VPN and Remote Desktop Issue

Hi All,
1st post and already off topic!  Well, I am sure you all agree, the life of the PBX Engineer rapidly became the life of network and server engineer some years ago.
As a business we all work from home or work while on the road and can be called on at any time to make a connection onto someone's phone system and make changes.  Of course a dial up connection using a modem onto an older system when you are in a car park on the motorway is not possible, so we came up with a solution.
Each principle engineer has a Virtual XP machine hosted on a VMWare server in our office, and we all have a Hamachi software VPN into the office. So long as we can get onto the internet we can remote desktop to the XP machine and do all we need to do.
However I have found the Hamachi VPN to be painfully slow at times, especially if you want to transfer files from home to the office. - My solution?  Since I had just fitted a VPN router at home, I decided to put in a tunnel between home and the office. this should at least speed things up when I am at home.

So that's what I did. Found some instructions and created a tunnel. I could ping fine, I could open files on the server and browse to the internal database.  What I couldn't do was remote desktop to my hosted machine!

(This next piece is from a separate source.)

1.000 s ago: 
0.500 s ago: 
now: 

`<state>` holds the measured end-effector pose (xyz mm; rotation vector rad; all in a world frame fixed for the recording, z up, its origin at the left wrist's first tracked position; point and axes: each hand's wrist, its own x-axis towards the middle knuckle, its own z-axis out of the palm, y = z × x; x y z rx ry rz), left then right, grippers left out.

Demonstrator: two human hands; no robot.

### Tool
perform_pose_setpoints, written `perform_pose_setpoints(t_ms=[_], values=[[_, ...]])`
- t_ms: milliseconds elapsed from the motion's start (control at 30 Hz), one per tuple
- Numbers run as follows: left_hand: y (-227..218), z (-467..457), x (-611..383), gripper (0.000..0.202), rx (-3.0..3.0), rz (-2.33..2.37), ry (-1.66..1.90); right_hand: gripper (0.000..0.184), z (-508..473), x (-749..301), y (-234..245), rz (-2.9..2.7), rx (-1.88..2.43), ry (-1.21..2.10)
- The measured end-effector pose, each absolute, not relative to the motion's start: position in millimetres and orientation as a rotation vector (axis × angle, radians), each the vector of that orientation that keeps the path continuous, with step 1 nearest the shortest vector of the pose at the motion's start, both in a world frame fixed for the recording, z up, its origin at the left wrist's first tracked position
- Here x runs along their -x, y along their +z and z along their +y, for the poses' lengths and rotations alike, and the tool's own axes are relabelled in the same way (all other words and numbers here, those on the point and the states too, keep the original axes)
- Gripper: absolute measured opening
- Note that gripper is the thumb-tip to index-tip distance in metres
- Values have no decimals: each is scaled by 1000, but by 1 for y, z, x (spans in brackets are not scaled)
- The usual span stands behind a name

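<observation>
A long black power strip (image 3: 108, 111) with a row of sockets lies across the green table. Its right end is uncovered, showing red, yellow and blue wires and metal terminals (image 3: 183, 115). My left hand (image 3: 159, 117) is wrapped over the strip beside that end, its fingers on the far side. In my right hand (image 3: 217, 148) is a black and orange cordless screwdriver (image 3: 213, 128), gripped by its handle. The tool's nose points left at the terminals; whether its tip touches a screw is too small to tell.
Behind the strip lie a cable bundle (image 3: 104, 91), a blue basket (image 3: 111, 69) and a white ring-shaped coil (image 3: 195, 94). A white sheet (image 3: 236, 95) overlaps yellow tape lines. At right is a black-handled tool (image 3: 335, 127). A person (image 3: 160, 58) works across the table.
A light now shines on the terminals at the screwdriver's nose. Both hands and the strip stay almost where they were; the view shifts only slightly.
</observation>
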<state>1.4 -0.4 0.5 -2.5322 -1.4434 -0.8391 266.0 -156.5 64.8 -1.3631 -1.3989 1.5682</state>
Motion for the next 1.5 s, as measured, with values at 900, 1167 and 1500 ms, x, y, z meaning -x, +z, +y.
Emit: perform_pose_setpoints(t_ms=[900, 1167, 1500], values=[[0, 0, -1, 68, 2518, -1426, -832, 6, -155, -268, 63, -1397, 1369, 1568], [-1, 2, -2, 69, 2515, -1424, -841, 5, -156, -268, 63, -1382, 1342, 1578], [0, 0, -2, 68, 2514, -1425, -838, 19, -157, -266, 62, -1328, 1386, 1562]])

I searched the internet and checked if others had the same problem, and after an hour came up with nothing. If I disabled the tunnel and enabled Hamachi, remote desktop worked. If I went back to the tunnel, no remote desktop.  The mad thing was that the XP machine could control my windows 7 laptop at my house, so it was only in 1 direction that RDP didn't work.

I finally checked to see if the XP machines firewall was on. It was and could not be turned off due to group policy. I checked if I could remote desktop from another machine in the office to the XP machine and I could.  Then I had the lightbulb moment.

Hamachi uses the DHCP server on your network to give your machine a LAN IP address. however the tunnel I had setup was LAN to LAN so my machine at home was on a different network to the XP machine. The firewall policy allowed connections from the local LAN but not from a foreign LAN.

Having figured this out, and not having seen the solution online, I thought I would post it to assist others who may come across the same.